Felicity grips the arms of her chair harder, her knuckles white, only to be shocked into motion as she scrambles to check the mark on her hip. The arrow stands stark black against her pale skin, but there's something different. Instead of crisp black edges, the lines on the edge were fading into red.

She stares at it, shocked at the change, even if it was barely noticeable. "Something's wrong," she whispers to herself, running her hands over her skin in growing terror. They need to find Oliver. Now.

...

Freezing water sends Oliver moving instinctively from one end of the small room to the other. It works well enough until the searing pain of his broken bones pulls a scream from his throat. He wasn't aware he had that much of a voice left in him.
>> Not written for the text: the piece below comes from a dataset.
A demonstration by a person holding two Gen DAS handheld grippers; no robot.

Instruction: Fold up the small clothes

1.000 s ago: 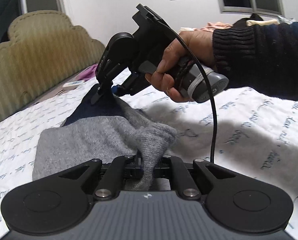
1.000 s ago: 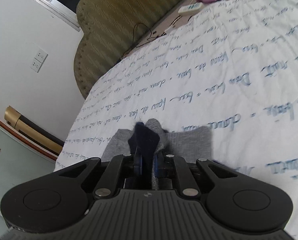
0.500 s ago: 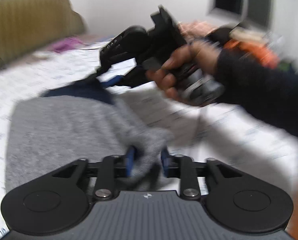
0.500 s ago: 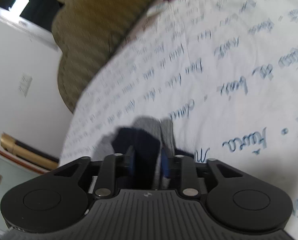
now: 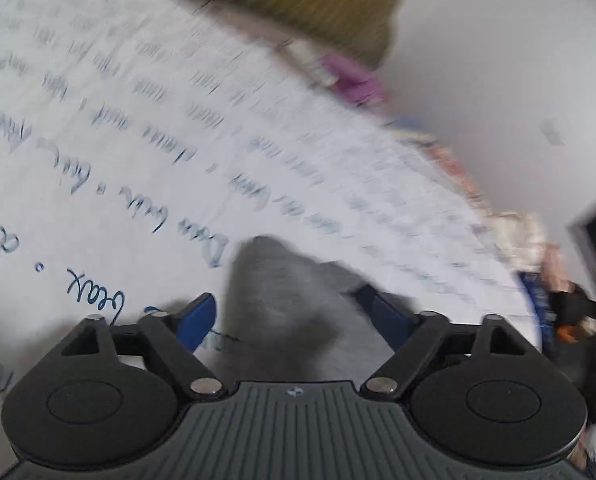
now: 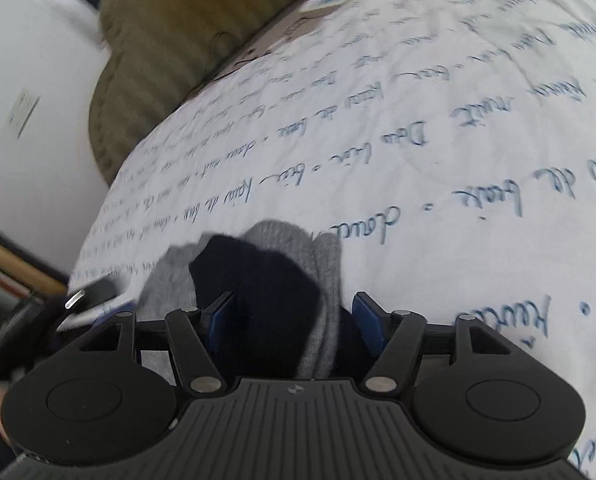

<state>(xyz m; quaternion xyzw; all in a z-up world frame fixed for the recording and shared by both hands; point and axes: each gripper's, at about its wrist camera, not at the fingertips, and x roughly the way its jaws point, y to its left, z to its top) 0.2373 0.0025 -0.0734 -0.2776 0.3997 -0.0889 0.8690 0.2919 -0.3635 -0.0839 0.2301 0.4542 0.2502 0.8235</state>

But he was done with cold water after the shit show that was the last four years.

He doesn't know when he nodded off, but Oliver turns to stare up at the hole in the ceiling just as another bucket of frigid water drenches him, this time full in the face. It stuns him and leaves him sputtering as a third bucketful descends.

The tatters of his clothes are drenched, his whole body enveloped in a chill so in contrast to his heated skin that it causes him to shiver uncontrollably.
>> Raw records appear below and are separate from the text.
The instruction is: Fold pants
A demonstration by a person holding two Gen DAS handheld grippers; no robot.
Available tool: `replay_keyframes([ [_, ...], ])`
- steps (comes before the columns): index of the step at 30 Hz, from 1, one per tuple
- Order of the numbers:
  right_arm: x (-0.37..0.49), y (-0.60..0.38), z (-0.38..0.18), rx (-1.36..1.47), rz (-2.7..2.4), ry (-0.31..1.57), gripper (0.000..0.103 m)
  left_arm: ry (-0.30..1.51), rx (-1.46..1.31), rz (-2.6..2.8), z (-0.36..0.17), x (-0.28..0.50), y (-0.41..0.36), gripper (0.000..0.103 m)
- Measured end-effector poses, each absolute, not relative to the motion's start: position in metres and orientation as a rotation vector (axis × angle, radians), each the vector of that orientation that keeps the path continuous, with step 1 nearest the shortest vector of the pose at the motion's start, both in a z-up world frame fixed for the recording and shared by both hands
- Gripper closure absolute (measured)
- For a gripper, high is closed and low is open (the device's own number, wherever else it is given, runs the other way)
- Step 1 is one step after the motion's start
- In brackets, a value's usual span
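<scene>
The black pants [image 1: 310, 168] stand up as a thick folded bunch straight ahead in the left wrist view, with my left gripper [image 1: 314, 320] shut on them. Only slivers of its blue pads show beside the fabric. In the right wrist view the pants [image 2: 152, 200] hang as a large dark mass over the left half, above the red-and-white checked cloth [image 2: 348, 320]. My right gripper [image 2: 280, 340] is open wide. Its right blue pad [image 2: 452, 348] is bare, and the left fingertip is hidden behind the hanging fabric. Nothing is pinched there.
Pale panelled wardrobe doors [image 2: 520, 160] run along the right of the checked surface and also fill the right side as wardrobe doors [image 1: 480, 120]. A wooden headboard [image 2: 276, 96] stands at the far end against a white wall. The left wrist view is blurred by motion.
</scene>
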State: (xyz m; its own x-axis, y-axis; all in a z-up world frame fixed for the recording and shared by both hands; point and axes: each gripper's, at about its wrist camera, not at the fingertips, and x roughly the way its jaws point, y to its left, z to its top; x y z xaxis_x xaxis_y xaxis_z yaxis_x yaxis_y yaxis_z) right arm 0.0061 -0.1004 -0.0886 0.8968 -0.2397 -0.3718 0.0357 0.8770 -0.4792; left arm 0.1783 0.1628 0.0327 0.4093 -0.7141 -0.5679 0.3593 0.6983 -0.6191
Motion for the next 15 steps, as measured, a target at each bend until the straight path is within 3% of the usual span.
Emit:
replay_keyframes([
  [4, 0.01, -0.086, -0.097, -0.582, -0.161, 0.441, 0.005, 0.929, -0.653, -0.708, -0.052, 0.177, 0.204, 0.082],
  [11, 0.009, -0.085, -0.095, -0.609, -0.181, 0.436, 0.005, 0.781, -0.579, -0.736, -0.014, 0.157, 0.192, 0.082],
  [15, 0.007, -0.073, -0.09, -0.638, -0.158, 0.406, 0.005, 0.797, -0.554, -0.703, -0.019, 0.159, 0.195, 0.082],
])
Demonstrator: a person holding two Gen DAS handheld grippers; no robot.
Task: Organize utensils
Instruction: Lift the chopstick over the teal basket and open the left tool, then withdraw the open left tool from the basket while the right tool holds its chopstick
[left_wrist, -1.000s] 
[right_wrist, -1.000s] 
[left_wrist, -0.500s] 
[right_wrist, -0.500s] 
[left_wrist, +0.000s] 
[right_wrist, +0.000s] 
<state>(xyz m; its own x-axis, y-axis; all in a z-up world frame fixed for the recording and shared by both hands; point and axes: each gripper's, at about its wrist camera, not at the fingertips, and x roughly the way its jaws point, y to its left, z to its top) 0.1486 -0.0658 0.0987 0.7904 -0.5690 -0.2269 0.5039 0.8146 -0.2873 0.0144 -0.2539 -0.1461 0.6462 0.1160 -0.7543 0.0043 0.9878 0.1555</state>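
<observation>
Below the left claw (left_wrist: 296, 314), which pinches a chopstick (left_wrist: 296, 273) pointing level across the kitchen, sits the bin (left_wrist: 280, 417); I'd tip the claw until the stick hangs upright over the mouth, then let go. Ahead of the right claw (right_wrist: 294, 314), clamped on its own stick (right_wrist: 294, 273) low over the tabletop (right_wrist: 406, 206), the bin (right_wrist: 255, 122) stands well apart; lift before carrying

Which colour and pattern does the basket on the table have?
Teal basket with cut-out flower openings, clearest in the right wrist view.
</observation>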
"So, Oliver, anything to say?" Malcolm taunts. He doesn't wait for a response before upending another bucket on him.

He remains silent, fighting the next two cold buckets.
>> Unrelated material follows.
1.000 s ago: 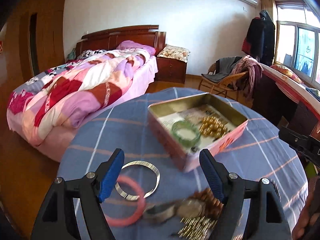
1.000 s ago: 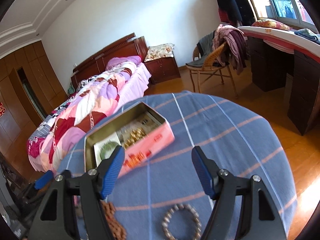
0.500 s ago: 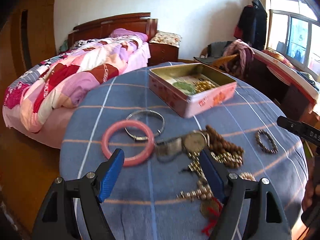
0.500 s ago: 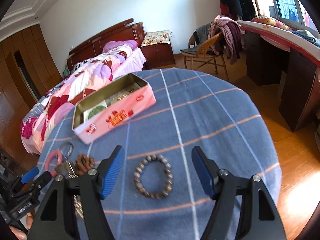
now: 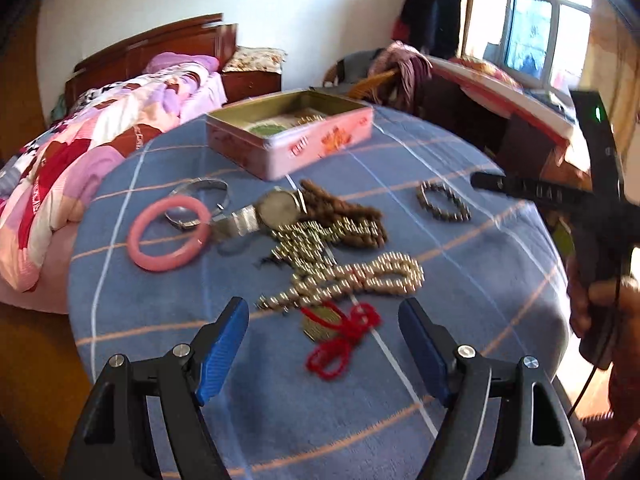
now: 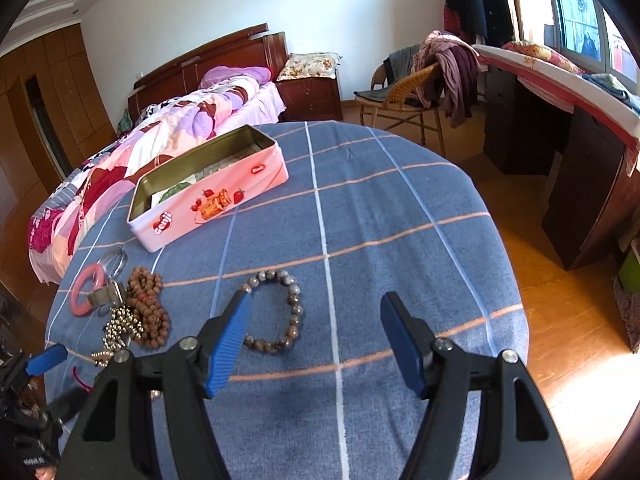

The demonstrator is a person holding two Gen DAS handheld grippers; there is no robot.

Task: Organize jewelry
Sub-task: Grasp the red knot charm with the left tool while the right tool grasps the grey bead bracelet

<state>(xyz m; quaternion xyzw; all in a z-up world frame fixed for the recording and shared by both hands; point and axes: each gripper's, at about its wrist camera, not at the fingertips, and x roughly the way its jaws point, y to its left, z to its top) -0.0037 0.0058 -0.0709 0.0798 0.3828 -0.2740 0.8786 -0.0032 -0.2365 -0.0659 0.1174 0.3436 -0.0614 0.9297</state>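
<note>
Right wrist view: my right claw hangs released over the blue plaid tablecloth, holding nothing.
Nearest piece: the grey-brown round-bead stone bracelet lies flat just ahead of my left blue finger pad, its near left arc hidden behind that pad; so it sits ahead and left of the claw's centre line, not between the fingers.
Axis: a closed loop, slightly longer along my reach than across; I judge a grip across one side of the ring would serve.
Nearer claw: the right one; my left claw is also released and empty, over the red cord pendant and pale gold bead strands.
Destination: the open pink rectangular tin stands well ahead and left of the bracelet, its long side running ahead and to the right; a green bangle is already inside.
Other pile: pink ring bangle, silver wristwatch, brown wooden beads, far left of my right claw.
Change: half a second ago the bracelet lay centred between my right fingers; now it is off to the left, and both claws have drawn back, with the tin farther away.
</note>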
"I'll give you a little time to think it over." Malcolm's voice echoes oddly around the well. "I imagine you're not too fond of water at this point."

Oliver doesn't protest, just struggles to keep the shivers at bay as long as possible.

It's still not long until the bone-deep cold he thought he'd left behind seeps in.

...

"Something's not right," Digg murmurs, his doubts perfectly picked up by the sensitive mics of the comms.

Felicity doesn't need to be told that. There are two dots left to be taken out. She sees them right in the center of the satellite feed. They're so close, but John's on to something. This all feels too easy.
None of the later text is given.